THE PROBLEM => Retype each line of the data below exactly, beginning with the first and ending with the one that contains "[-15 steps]". Pictures do not belong in the copy.

=== Begin Enclosure ===

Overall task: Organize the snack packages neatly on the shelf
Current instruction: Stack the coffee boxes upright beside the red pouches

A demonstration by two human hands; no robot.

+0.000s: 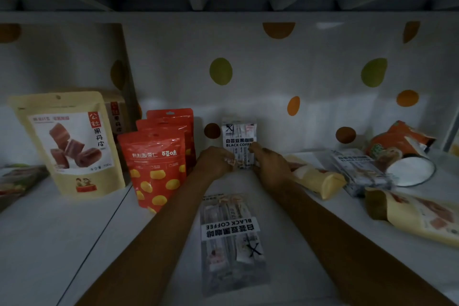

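Observation:
A clear black coffee stick pack (239,136) stands upright against the dotted back wall. My left hand (215,161) grips its lower left edge and my right hand (269,160) grips its lower right edge. A second black coffee pack (232,243) lies flat on the white shelf (74,243) between my forearms. Three red chestnut pouches (155,169) stand in a row to the left. Further left stand a beige fruit-leather pouch (70,144) and another one behind it (116,117).
To the right lie a beige pouch (315,179), a third coffee pack (360,171), an orange bag (397,141), a white round lid (409,171) and a flat beige pouch (417,213). A flat packet (17,181) lies at far left. An upper shelf hangs overhead.

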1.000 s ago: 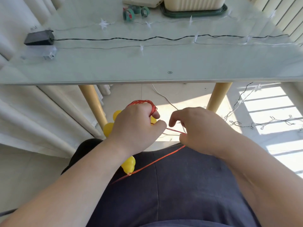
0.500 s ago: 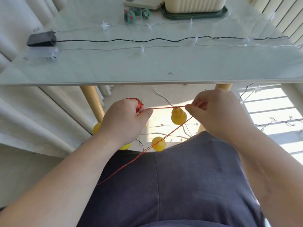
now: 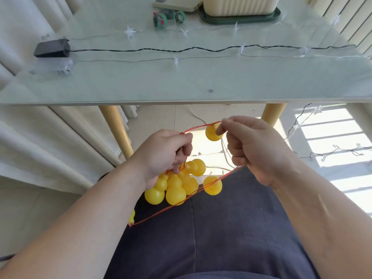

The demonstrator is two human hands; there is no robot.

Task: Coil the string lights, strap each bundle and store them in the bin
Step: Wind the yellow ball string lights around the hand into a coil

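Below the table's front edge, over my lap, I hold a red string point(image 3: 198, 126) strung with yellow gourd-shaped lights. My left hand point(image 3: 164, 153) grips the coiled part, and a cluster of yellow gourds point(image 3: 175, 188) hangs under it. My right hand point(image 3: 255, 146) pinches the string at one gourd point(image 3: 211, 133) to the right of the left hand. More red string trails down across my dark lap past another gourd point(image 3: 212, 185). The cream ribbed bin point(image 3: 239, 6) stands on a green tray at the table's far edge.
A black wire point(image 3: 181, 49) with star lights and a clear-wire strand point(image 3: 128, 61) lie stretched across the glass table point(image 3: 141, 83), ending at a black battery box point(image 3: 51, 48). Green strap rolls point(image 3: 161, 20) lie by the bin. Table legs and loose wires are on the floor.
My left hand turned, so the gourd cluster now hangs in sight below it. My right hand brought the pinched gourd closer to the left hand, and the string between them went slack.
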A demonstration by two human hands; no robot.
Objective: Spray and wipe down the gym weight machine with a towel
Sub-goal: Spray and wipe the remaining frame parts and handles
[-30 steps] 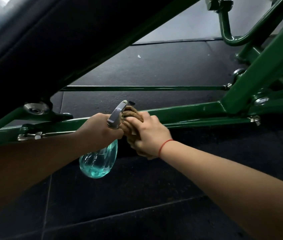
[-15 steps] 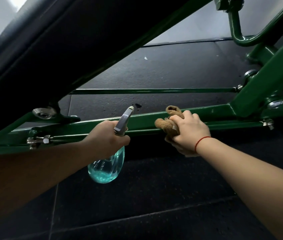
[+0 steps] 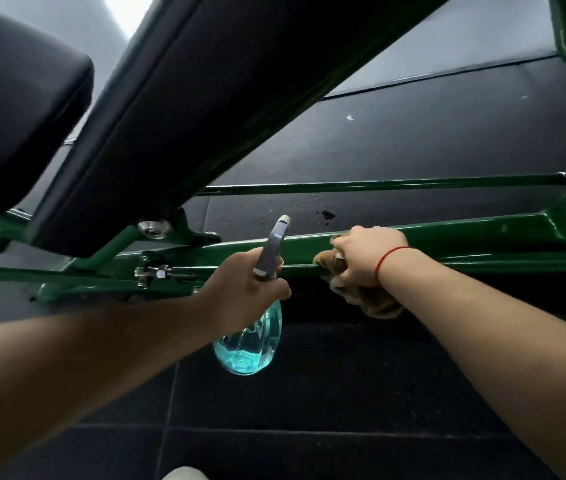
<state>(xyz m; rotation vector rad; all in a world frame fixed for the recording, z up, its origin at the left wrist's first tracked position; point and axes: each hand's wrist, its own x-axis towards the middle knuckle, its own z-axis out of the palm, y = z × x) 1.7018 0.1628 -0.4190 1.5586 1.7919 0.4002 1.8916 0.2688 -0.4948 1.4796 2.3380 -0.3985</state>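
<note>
At the far left a black padded seat cushion point(image 3: 14, 116) fills the upper corner, and beside it a long black padded backrest point(image 3: 222, 81) slants up towards the right. Both sit over the weight machine's glossy green painted steel frame point(image 3: 465, 233), whose main bar runs across the middle of the view from left to right. A round silver bolt head point(image 3: 155, 227) sits where the backrest bracket meets the frame, with a small silver fitting point(image 3: 151, 271) on the lower rail just below it. The left hand point(image 3: 243, 289) has its fingers curled firmly round the neck of a clear, teal-tinted plastic spray bottle point(image 3: 248, 344) with a grey trigger head. The bottle hangs in front of the bar, its nozzle pointing up and away, blue-green liquid showing in its round belly. Just to the right, close to the bottle but apart from it, the right hand point(image 3: 364, 258) clasps a crumpled brown towel point(image 3: 375, 304) against the main bar. Its fingers are wrapped over the bar's top edge, and the loose cloth droops beneath the wrist. A thin red string bracelet point(image 3: 387, 258) circles that wrist. Behind the bar a thin green rod point(image 3: 378, 184) runs level, and a few dark wet spots point(image 3: 326, 214) mark the dark rubber floor tiles point(image 3: 309, 427). A pale shoe tip point(image 3: 184, 474) shows at the bottom edge.
</note>
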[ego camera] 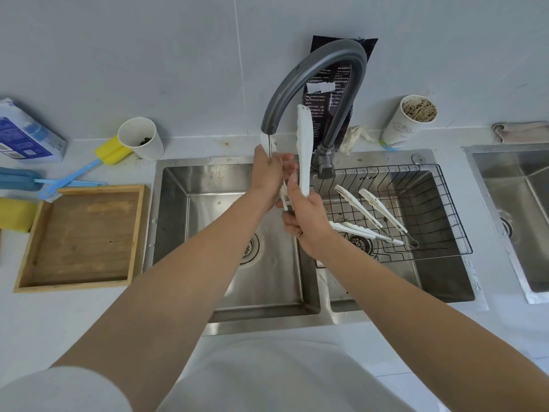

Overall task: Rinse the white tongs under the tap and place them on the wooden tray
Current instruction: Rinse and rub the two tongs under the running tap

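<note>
White tongs above steel sink in pale counter.

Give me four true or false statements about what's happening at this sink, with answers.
1. Both the left hand and the right hand hold the white tongs by the tap. True.
2. The wooden tray lies right of the sink. False: it lies left of it.
3. Some spare tongs lie in the wire basket. True.
4. The wire basket sits in the left basin. False: it sits in the right one.
</note>
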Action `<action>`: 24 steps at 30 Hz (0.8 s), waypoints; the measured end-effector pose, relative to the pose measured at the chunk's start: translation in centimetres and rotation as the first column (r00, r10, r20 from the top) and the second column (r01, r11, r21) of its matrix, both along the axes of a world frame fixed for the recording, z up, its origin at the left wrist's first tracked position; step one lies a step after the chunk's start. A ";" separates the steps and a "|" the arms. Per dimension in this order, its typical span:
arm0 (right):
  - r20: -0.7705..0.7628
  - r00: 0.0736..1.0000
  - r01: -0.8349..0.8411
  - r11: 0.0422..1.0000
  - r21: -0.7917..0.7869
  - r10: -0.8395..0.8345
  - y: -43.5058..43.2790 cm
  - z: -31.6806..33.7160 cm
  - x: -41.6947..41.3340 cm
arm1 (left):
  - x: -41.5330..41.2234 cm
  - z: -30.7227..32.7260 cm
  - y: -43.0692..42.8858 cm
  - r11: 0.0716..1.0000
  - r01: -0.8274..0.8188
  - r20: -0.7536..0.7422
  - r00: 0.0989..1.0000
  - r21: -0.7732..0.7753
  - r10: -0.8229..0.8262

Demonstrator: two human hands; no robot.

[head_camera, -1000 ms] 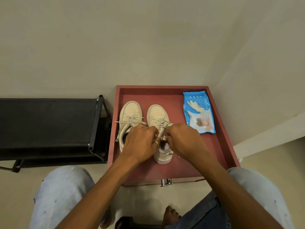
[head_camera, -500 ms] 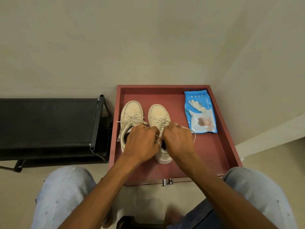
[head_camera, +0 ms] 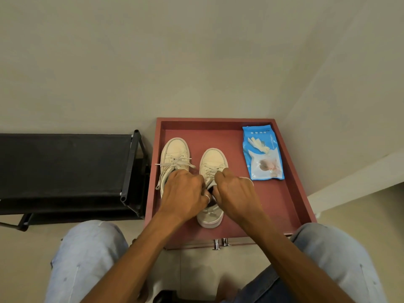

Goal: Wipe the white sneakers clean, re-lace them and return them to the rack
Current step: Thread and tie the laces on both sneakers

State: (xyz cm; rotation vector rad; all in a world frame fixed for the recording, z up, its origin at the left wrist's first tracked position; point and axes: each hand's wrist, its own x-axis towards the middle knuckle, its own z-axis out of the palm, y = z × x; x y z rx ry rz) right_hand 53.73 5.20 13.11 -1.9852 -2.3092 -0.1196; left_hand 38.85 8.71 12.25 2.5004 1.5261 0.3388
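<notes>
Our left hand and right hand pinch the lace on 1 sneaker; uneven tugging could, we judge, pull an end out.

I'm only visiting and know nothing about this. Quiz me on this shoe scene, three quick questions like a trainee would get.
1. Fill in: the black rack stands to the red tray's ___ side.
2. True or false: the wipes packet lies in the tray.
3. The left hand and right hand are busy at which sneaker? A: the one nearer the rack. B: the one nearer the packet. C: neither.
Key: 1 left; 2 true; 3 B, the sneaker nearer the packet.
</notes>
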 end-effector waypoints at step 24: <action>-0.256 0.946 0.083 0.910 -0.405 -0.200 2.9 -0.2 4.3 | 0.2 -0.6 0.3 0.992 0.115 -0.084 0.989 -0.060 -0.120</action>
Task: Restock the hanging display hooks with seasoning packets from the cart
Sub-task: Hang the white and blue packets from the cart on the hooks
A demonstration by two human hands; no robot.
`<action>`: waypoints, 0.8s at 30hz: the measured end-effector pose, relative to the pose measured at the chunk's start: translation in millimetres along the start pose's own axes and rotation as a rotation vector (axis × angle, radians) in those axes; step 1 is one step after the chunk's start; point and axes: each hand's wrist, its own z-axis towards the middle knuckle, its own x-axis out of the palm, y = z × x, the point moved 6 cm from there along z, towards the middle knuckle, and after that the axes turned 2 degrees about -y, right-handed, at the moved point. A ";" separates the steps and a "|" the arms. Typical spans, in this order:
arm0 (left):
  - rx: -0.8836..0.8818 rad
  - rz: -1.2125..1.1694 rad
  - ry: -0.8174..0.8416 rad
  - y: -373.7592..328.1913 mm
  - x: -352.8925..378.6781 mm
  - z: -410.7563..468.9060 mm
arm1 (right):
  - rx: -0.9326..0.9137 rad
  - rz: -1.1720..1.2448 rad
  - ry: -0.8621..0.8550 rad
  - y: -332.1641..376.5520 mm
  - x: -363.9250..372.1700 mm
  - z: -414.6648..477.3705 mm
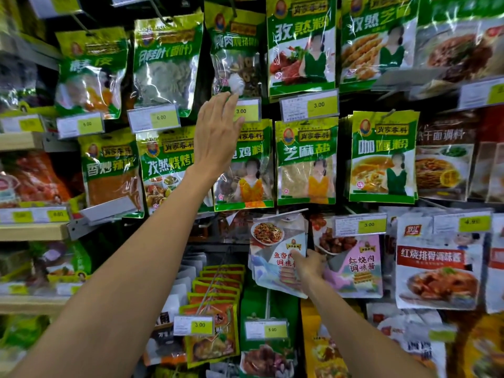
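Observation:
My left hand (216, 132) reaches up to the middle of the display with fingers straight and spread. Its fingertips touch the bottom edge of a green packet of dried spices (236, 54) and the 3.00 price tag (246, 110) under it. Lower down, my right hand (309, 264) grips a small stack of white and red sauce packets (275, 255) at their right edge, thumb on the front. The stack hangs tilted below a clear price holder (281, 215). Whether it is threaded on a hook is hidden.
Rows of green seasoning packets (305, 159) hang on hooks all around, each with a yellow price tag. A hook of orange packets (218, 285) juts out below my left arm. Pink packets (354, 266) and white sauce packets (436, 266) hang to the right. Wooden shelf edges (32, 231) stand left.

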 end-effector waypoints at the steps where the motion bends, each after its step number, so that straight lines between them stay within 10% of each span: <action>1: 0.003 -0.005 -0.004 -0.4 -0.6 -0.2 | -0.016 -0.032 -0.005 1.2 -1.9 -2.0; 16: 0.004 -0.291 -0.133 -73.3 -21.5 -60.0 | -0.418 -0.175 0.017 22.4 -116.1 -72.3; 24: -0.323 -0.972 0.332 -249.8 16.2 -202.8 | -0.243 -0.156 -0.143 -72.0 -286.5 -115.1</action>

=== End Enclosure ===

ANSWER TO THE EXERCISE =>
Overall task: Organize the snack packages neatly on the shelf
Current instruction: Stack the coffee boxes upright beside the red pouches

A demonstration by two human hands; no robot.

+0.000s: 

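Observation:
A clear black coffee stick pack (239,136) stands upright against the dotted back wall. My left hand (215,161) grips its lower left edge and my right hand (269,160) grips its lower right edge. A second black coffee pack (232,243) lies flat on the white shelf (74,243) between my forearms. Three red chestnut pouches (155,169) stand in a row to the left. Further left stand a beige fruit-leather pouch (70,144) and another one behind it (116,117).
To the right lie a beige pouch (315,179), a third coffee pack (360,171), an orange bag (397,141), a white round lid (409,171) and a flat beige pouch (417,213). A flat packet (17,181) lies at far left. An upper shelf hangs overhead.
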
1.000 s ago: 
0.500 s ago: 
now: 

The demonstrator is two human hands; there is no robot.

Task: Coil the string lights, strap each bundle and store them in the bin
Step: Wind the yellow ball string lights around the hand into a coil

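Below the table's front edge, over my lap, I hold a red string point(image 3: 198, 126) strung with yellow gourd-shaped lights. My left hand point(image 3: 164, 153) grips the coiled part, and a cluster of yellow gourds point(image 3: 175, 188) hangs under it. My right hand point(image 3: 255, 146) pinches the string at one gourd point(image 3: 211, 133) to the right of the left hand. More red string trails down across my dark lap past another gourd point(image 3: 212, 185). The cream ribbed bin point(image 3: 239, 6) stands on a green tray at the table's far edge.
A black wire point(image 3: 181, 49) with star lights and a clear-wire strand point(image 3: 128, 61) lie stretched across the glass table point(image 3: 141, 83), ending at a black battery box point(image 3: 51, 48). Green strap rolls point(image 3: 161, 20) lie by the bin. Table legs and loose wires are on the floor.
My left hand turned, so the gourd cluster now hangs in sight below it. My right hand brought the pinched gourd closer to the left hand, and the string between them went slack.
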A demonstration by two human hands; no robot.
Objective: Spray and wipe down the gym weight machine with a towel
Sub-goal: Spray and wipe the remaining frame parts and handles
[-30 steps] 
[-15 steps] 

Work on this exercise is done.